Мы быстро собрались, распрощались с отцом и сыном, причем сын был искренне огорчен нашим скорым отъездом, уговаривал погостить еще, хотя бы до завтра, а отец по-прежнему виновато, застенчиво и деликатно улыбался. Все-таки мы у них позавтракали, нельзя было обижать гостеприимных и хлебосольных люден, уселись в автомобиль, прикомандированный к нам ангелом-хранителем, и покатили в Ташкент.
По дороге, вьющейся меж рисовых и хлопковых полей, под лучами доброго, щедрого, мартовского азиатского солнца можно было много о чем не спеша, с чувством, толком и расстановкой пораздумать, и после некоторых размышлений мне в голову — в который уже раз! — пришло убийственное для меня заключение о том, что я в самом деле окончательный и исключительный неудачник. Допустим, что все свои прежние краснодарско-архангельско-минские репортерские неурядицы я бессовестно и легко свалил на Мишу Славина. Но кто же теперь был виноват в том, что вместо девушки Тилли Турановой оказался краснобородый Тилля Туранов? Кто был виноват в том, что бес попутал меня остаться ночевать в гостеприимной семье действительно очень занятого своими деревенскими заботами Мутала Каимова? А кто был виноват в том, что я, возомнив черт знает что о своей репортерской прозорливости, чуть не заподозрил Сатгара Каюмова в очковтирательстве?
Сваливать на Гриню все это было бы по меньшей мере бестактно и совсем уж бессовестно. Значит, и в прежних своих неудачах виноват был только я. Да. Так и надо решить: все репортерские нелепости продолжаются только по моей вине. И ни при чем тут ни Миня, ни Гриня. А я, действительно как дед Щукарь, никак не могу угадать, хоть плачь, с какой стороны снова вдарит меня моя нелегкая и бескрайне уважаемая мною репортерская судьба. Какая нелепость, предположим, уже подстерегает, караулит мою беспечную особу и уже приготовилась предстать перед очами моими завтра или, на худой конец, послезавтра?

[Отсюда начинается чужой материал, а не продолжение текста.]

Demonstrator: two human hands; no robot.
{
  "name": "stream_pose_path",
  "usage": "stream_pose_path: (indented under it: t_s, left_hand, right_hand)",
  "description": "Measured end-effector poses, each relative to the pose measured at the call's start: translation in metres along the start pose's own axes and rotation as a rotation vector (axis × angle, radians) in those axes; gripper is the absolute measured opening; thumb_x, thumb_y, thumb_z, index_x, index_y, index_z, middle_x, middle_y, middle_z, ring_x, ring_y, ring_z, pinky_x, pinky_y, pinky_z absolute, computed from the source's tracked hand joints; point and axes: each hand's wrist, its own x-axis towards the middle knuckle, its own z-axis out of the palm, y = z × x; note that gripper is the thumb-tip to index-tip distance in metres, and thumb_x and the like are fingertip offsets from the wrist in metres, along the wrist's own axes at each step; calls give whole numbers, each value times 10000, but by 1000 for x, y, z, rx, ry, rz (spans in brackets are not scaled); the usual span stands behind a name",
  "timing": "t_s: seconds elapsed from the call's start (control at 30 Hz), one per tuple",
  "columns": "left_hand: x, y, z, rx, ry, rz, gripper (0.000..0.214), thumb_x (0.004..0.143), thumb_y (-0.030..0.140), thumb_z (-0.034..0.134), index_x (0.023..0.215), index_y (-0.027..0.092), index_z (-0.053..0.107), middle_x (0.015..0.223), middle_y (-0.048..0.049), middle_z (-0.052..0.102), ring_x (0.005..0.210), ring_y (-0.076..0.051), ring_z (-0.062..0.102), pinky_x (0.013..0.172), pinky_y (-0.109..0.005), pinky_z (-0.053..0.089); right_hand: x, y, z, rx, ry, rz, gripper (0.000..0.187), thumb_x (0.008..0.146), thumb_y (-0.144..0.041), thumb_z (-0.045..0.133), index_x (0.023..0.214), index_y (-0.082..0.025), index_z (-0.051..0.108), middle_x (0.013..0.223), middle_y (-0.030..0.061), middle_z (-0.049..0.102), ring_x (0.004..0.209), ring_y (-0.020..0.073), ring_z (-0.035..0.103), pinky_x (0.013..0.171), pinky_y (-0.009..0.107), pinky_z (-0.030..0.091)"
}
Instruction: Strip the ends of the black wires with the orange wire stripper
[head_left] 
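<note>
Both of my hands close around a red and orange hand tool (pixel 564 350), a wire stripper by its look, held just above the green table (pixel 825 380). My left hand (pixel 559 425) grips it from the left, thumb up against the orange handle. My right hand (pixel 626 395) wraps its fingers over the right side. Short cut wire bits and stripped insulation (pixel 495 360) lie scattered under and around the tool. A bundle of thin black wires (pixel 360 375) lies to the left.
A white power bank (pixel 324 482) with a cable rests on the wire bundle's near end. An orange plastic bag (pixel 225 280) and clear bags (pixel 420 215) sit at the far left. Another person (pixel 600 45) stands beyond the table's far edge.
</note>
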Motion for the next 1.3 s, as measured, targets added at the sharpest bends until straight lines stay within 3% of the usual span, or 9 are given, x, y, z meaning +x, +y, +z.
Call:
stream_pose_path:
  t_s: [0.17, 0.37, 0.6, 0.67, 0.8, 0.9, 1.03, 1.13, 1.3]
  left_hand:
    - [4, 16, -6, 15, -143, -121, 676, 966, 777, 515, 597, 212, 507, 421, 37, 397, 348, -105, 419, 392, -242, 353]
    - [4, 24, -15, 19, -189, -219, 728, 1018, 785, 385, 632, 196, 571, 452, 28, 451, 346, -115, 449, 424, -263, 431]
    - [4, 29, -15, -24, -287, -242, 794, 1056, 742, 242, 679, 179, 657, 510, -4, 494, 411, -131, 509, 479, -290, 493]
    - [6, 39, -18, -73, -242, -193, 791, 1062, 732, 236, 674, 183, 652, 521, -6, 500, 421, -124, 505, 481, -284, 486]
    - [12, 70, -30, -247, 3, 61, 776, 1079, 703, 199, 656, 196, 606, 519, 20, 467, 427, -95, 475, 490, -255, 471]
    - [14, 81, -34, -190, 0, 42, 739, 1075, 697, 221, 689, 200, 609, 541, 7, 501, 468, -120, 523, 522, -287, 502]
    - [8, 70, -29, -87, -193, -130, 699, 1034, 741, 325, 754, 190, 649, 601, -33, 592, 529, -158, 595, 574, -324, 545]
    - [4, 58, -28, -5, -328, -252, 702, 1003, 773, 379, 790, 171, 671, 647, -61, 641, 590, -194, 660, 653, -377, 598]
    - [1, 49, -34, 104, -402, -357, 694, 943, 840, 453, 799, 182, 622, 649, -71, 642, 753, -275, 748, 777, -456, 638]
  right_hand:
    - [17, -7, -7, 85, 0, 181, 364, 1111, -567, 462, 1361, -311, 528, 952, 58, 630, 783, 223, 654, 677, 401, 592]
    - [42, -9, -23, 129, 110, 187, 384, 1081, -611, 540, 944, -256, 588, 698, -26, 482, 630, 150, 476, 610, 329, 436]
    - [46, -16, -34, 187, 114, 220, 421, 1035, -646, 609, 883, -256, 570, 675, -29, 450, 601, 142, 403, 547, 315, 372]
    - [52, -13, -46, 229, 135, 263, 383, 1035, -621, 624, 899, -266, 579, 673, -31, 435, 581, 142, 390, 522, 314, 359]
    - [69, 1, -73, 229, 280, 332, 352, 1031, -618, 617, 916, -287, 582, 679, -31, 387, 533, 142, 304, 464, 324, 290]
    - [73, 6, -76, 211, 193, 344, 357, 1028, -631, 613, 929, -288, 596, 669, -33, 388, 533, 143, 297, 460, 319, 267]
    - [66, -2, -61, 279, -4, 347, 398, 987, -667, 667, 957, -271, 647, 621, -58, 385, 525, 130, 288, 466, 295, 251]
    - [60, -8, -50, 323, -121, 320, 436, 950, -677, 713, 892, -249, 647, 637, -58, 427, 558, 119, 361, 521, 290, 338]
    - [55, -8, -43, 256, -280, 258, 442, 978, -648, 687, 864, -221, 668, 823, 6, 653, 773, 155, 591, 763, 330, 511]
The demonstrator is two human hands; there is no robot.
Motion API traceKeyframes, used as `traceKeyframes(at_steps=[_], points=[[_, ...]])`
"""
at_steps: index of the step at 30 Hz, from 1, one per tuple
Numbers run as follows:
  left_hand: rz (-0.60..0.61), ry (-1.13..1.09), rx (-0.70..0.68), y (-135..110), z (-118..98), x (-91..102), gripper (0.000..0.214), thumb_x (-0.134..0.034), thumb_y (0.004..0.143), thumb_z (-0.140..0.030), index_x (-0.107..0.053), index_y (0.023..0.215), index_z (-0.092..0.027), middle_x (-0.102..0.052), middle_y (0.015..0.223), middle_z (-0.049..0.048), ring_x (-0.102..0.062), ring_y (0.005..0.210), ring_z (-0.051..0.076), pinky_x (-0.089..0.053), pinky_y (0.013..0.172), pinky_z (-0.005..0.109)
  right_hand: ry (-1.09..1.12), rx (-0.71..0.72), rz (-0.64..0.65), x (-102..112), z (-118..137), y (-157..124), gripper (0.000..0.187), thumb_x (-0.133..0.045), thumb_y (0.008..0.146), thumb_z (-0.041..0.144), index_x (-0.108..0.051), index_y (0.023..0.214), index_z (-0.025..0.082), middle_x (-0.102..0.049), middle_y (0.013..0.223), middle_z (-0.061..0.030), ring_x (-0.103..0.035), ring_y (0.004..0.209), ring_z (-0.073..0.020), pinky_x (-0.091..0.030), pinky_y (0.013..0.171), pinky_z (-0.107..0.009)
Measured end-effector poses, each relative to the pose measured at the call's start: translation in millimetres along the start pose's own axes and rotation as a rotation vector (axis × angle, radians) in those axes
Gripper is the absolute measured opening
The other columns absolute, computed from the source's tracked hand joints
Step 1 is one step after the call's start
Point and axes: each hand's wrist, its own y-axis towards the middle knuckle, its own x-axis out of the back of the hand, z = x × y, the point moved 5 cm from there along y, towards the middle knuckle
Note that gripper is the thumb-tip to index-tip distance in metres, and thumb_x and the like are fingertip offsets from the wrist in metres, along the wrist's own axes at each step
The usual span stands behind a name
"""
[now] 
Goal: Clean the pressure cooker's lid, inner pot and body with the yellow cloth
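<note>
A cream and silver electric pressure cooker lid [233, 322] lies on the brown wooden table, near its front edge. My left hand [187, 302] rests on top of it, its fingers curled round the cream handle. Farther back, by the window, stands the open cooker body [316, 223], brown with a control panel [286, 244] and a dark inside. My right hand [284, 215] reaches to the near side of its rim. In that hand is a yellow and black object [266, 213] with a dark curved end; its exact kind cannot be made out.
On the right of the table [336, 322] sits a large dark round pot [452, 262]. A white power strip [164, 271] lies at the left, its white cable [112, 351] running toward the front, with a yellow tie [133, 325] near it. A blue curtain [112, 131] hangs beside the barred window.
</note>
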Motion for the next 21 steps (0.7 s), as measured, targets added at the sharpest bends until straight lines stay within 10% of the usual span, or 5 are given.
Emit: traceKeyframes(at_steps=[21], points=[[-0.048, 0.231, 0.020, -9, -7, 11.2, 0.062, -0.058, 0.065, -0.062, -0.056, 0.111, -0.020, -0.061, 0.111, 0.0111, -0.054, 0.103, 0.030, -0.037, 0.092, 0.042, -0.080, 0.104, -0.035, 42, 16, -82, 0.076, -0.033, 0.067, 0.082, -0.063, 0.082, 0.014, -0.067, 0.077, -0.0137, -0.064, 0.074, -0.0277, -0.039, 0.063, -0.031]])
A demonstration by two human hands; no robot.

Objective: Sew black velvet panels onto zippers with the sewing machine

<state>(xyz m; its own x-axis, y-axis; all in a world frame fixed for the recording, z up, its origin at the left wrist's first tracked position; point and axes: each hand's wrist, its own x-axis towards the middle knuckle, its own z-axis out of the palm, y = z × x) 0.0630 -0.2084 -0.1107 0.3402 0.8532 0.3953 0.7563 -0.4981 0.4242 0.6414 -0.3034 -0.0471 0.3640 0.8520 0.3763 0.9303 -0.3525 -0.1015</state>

Отправив в Москву репортаж о Замире Муталовой, мы стали собираться в дальнюю дорогу. Нам приспичило побывать в племенном каракулеводческом совхозе, расположенном у черта на куличках: в полупустынной степи Чрта-Гуль. Мы, конечно, могли бы поехать по какому-нибудь другому, более благоустроенному адресу, например в благословенную цветущую Фергану, но друзья ташкентцы соблазнили нас тем, что в совхозе сейчас самое горячее время, начался массовый окот ярок, в отарах каждый день родится по пятьсот ягнят, и жребий был брошен. Ко всему прочему в управлении совхозов республики, как только узнали, что столичные корреспонденты очень желают поглядеть, как они, эти каракулевые ягнята, появляются на свет в весенней полупустынной степи, окружили нас такой заботой, так захлопотали, заторопили нас в дорогу, что не успели мы и глазом моргнуть, как уже мчались в машине ранним прохладным утром на аэродром, где поджидал нас арендованный специально для нашего перелета в совхоз двухместный (включая багажник) самолет.